Colombia agrees to extend cease-fire with ELN guerrillas for 6 months

Agreement has had several setbacks, including kidnapping by guerrillas of father of Liverpool soccer player Luis Diaz

By Laura Gamba

BOGOTA, Colombia (AA) - Colombia’s government agreed Tuesday to extend a cease-fire with the National Liberation Army (ELN), the nation’s largest remaining armed rebel group, for six months.

“There is already an agreement. Now the government needs to issue the decree so they (ELN) can give the order for a cease-fire,” said the High Commissioner for Peace, Otty Patino, speaking from the Colombian Pacific, where President Gustavo Petro’s Cabinet moved to work this week.

The agreement represents an extension of the cease-fire signed between the government and the guerrilla group on Aug. 3 last year.

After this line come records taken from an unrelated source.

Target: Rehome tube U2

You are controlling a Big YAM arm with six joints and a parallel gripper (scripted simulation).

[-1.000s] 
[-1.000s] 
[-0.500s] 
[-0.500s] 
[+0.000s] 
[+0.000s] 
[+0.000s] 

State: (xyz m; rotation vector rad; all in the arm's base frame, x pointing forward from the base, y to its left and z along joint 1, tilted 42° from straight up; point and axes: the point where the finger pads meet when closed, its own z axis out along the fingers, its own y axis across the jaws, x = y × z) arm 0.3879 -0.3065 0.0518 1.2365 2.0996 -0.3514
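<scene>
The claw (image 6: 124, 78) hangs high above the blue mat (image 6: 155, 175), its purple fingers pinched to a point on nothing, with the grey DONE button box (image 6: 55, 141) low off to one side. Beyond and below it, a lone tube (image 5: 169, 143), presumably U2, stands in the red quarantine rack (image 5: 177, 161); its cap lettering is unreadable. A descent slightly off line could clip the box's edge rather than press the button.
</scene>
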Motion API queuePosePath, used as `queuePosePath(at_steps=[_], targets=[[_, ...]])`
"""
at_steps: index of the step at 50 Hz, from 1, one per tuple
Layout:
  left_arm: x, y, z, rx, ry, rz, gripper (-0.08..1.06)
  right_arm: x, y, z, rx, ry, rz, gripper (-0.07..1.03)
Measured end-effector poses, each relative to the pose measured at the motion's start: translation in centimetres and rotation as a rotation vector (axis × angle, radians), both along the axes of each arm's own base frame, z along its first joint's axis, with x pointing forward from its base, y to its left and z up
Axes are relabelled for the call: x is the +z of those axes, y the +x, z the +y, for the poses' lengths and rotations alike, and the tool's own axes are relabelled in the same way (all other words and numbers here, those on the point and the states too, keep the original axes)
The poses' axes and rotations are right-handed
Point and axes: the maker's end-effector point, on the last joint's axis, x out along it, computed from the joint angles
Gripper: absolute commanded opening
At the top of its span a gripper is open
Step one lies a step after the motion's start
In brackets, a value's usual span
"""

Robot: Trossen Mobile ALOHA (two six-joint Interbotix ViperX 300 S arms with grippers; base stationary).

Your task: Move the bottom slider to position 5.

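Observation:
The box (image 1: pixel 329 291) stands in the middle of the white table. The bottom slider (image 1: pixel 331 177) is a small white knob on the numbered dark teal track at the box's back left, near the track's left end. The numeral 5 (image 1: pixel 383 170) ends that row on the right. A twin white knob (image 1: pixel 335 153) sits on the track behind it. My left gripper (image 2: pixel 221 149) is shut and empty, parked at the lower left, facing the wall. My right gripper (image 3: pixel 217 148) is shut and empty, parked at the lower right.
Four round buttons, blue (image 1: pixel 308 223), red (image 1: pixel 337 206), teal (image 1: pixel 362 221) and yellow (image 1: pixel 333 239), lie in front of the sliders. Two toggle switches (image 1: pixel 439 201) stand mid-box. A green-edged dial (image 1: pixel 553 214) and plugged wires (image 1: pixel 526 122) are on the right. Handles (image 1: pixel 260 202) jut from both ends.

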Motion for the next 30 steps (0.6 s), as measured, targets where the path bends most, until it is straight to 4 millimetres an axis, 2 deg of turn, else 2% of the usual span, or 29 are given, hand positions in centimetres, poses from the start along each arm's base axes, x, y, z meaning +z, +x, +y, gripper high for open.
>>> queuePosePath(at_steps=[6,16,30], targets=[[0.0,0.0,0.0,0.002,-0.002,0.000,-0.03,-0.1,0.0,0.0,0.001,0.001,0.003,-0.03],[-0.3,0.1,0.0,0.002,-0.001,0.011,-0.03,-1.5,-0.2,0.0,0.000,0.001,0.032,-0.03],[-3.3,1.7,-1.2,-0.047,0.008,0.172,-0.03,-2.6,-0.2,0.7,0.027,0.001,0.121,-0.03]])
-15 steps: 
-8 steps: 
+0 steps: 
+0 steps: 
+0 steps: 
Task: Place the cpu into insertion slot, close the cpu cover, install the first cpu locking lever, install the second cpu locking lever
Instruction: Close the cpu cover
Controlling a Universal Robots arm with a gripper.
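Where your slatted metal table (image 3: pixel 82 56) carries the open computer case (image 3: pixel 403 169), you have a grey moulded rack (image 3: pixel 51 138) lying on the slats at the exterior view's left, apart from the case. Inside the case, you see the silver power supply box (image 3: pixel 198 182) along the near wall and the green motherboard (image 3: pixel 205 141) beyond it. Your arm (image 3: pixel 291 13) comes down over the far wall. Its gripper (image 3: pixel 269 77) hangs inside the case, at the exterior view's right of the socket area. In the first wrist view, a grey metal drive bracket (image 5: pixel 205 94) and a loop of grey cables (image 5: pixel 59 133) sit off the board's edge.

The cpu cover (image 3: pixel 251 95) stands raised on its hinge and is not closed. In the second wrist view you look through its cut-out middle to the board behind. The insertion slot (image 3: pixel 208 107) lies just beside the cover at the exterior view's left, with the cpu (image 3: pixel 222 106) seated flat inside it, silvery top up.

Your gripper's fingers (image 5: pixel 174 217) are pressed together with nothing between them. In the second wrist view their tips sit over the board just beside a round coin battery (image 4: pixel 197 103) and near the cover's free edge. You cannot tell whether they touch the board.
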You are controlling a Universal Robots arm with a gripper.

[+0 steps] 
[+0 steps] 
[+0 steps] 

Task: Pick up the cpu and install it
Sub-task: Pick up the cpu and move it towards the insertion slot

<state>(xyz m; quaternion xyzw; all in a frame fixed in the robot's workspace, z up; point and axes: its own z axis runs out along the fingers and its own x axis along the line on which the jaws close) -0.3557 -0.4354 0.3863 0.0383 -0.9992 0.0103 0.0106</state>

Although the first six months of the cease-fire have resulted in a reduction in violence, the agreement has been at risk, especially after the kidnapping in October by the guerrillas of Manuel Diaz, the father of Liverpool soccer player Luis Diaz. The guerrillas finally freed him after 12 days of captivity. Luis’s mother was also abducted but was freed within hours.

The government has been emphatic in demanding the freedom of the rest of the people that remain hostage, and it is estimated that around 30 people remain kidnapped by the rebel group. The ELN has said that it will only stop kidnapping when it receives financing.

​​After more than a year of talks that have taken place in Cuba, Venezuela and Mexico, the Colombian government and guerrilla delegations began the sixth cycle of peace talks this week in Havana. Last week, Petro nominated Vatican City as the venue for a next round of peace talks with the ELN after meeting with Pope Francis in Rome.

The talks have suffered other setbacks, including Petro’s Dec. 31 announcement about a six-month cease-fire with the ELN, which the guerrilla group denied three days later.

The agreement is part of Petro’s "total peace" policy, an attempt to demobilize all of the country's remaining rebel groups to resolve a conflict dating back to the 1960s.